▶ _Recorded information_
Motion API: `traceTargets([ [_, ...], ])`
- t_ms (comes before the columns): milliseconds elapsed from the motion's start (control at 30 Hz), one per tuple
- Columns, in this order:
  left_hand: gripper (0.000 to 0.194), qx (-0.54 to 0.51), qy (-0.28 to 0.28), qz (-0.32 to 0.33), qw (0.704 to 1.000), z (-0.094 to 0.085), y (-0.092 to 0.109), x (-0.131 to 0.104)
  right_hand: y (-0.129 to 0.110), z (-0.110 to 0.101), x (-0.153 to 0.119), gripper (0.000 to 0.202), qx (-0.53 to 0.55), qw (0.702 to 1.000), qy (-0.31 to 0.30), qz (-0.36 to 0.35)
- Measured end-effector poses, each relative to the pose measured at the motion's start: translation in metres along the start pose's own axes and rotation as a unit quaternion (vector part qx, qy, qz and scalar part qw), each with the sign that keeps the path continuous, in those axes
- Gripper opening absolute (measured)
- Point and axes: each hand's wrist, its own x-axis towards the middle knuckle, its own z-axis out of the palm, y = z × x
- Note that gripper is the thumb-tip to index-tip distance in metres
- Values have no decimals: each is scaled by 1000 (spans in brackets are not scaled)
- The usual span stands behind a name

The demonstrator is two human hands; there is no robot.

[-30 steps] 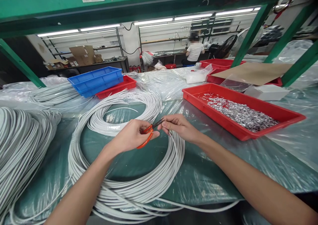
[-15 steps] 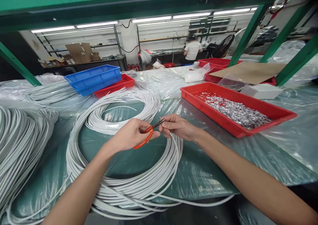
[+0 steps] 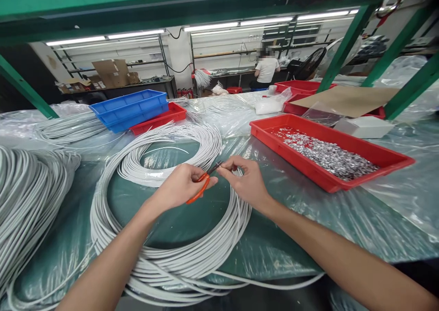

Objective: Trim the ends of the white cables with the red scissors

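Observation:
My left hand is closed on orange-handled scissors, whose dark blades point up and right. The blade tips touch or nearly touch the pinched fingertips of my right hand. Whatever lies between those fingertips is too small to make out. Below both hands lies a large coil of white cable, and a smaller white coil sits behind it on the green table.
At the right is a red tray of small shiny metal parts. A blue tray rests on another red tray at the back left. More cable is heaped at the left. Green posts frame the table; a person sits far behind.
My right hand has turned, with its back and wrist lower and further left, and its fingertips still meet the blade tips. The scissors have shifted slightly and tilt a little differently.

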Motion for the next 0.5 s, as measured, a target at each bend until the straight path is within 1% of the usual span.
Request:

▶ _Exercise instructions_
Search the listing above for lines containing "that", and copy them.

▶ _Answer section_
- Measured end-effector poses, each relative to the pose measured at the motion's start: translation in metres along the start pose's own axes and rotation as a unit quaternion (vector part qx, qy, qz and scalar part qw), each with the sign that keeps the path continuous, in those axes
- Note that gripper is the thumb-tip to index-tip distance in metres

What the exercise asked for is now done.